One thing you will learn about the Army (if you join) is that nothing is certain. Another things is that "situation dictates"- basically, every situation is different. What happened for one person may be vastly different than what you are offered.


----------



## PMedMoe (23 May 2012)

hagan_91 said:
			
		

> I don't understand so your saying I may never get to move into a home? Why does recruiting videos say if your not married you can choose to live off base? How are people exposed to have normal lives as the videos suggest is a given. I will not join if you telling me I can only visit my gf n not live with her.



No, that is *not* what I said.  I said, you need to do more research.   :

Time to change my signature line.......


----------



## hagan_91 (23 May 2012)

lol yeah clearly, i was always under the impression that once i finished BIQ I would move my gf to where I was based and we would start our lives, in a home of our own, and only away on training excercises, or an operational tour.


----------



## GAP (23 May 2012)

hagan_91 said:
			
		

> lol yeah clearly, i was always under the impression that once i finished BIQ and trades training and posted to a permenant posting I would move my gf to where I was based and we would start our lives, in a home of our own, and only away on training excercises, or an operational tour.


----------



## PMedMoe (23 May 2012)

All I'm saying, is if that is your biggest concern......

.......or is it hers?

So, the answer to your question was the second post.  Mods, guess you can lock this one.


----------



## hagan_91 (23 May 2012)

OHHHHHHHHH ok I got it now. Sorry it took me a bit to get it but yes I want to be an infantry soldier, so after BIQ it wont be long untill i start my life. Me and my gf are prepared for the first year not seeing eachother as much as we like to, but in the end its the start to our future.  Also nobodys concern just wondering on a time frame till when were together for good.

Thanks


----------



## CountDC (23 May 2012)

I wasn't going to but just couldn't stay away



			
				hagan_91 said:
			
		

> 1. I don't understand so your saying I may never get to move into a home? 2. Why does recruiting videos say if your not married you can choose to live off base? 3. How are people exposed to have normal lives as the videos suggest is a given. 4. I will not join if you telling me I can only visit my gf n not live with her.



1. No he didn't say that.

2. Recruiting videos say lots of things as CAN.  That is the catch though - CAN not WILL.  Talk to all the people in trades or uniforms they didnt really want but took because the recruiter said CAN.

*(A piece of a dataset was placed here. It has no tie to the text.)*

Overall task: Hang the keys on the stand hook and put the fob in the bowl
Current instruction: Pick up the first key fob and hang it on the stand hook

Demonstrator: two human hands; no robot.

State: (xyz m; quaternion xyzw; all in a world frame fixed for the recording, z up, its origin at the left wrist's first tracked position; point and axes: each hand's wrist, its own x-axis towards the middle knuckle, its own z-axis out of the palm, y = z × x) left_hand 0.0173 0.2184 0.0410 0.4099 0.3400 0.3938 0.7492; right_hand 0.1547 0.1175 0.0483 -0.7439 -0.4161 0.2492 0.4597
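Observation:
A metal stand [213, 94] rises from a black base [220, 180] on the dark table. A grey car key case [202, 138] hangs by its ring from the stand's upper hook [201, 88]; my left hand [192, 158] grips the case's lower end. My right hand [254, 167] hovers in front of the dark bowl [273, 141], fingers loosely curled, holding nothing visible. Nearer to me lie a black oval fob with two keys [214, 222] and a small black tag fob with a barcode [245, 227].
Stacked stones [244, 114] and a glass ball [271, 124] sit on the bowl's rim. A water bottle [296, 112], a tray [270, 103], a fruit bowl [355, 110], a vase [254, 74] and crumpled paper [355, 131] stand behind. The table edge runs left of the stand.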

3. The biggy - I am guessing that was an error and you meant supposed vice exposed.  The answer is they are not.  This is the military - we do not have normal lives.  We gave them up to serve our country.

4. Your choice - even if you "live" with her there is a chance at points in your career you will only be visiting her and your kids.  Search the boards for IR/SE for one example.   It is not unusual for members to be seperated from their families, sometime for years, with the occasional visits.

More research and lot of thought.  Good luck


----------



## PMedMoe (23 May 2012)

CountDC said:
			
		

> I wasn't going to but just couldn't stay away
> 
> 1. No *s*he didn't say that.





Thanks for clarifying what I was (sort of) trying to say......


----------



## CountDC (23 May 2012)

oops - sorry about that s - no excuse as I know that from some prior posts I have read.


----------



## hagan_91 (23 May 2012)

It wouldnt make sence to go through years just visiting my family, we are not at war, were not deployed in combat theatre anymore. Why would a infantry soldier not see his family on a regular basis.  I can see being away 75-100 days of the year on training, or if deployed then I can see why im not at home but now that were home from Afghanistan unless your in the SF your not deploying anytime soon.


----------



## Bomber for Life (23 May 2012)

hagan_91 said:
			
		

> If I join the army how long into basic can I go home to visit family and gf. It says after 5 weeks people can visit but does that mean I can also visit them. Also how long after basic can I move into a permanent home and bring my gf.  Last question is how much of the year percentage wise am I away from home on training during peace time.
> 
> Thanks



I hate to be this guy, and i really dont want to seem negative here. But if you are already worried about time away from home and family. Perhaps the forces is not the carreer choice for you. 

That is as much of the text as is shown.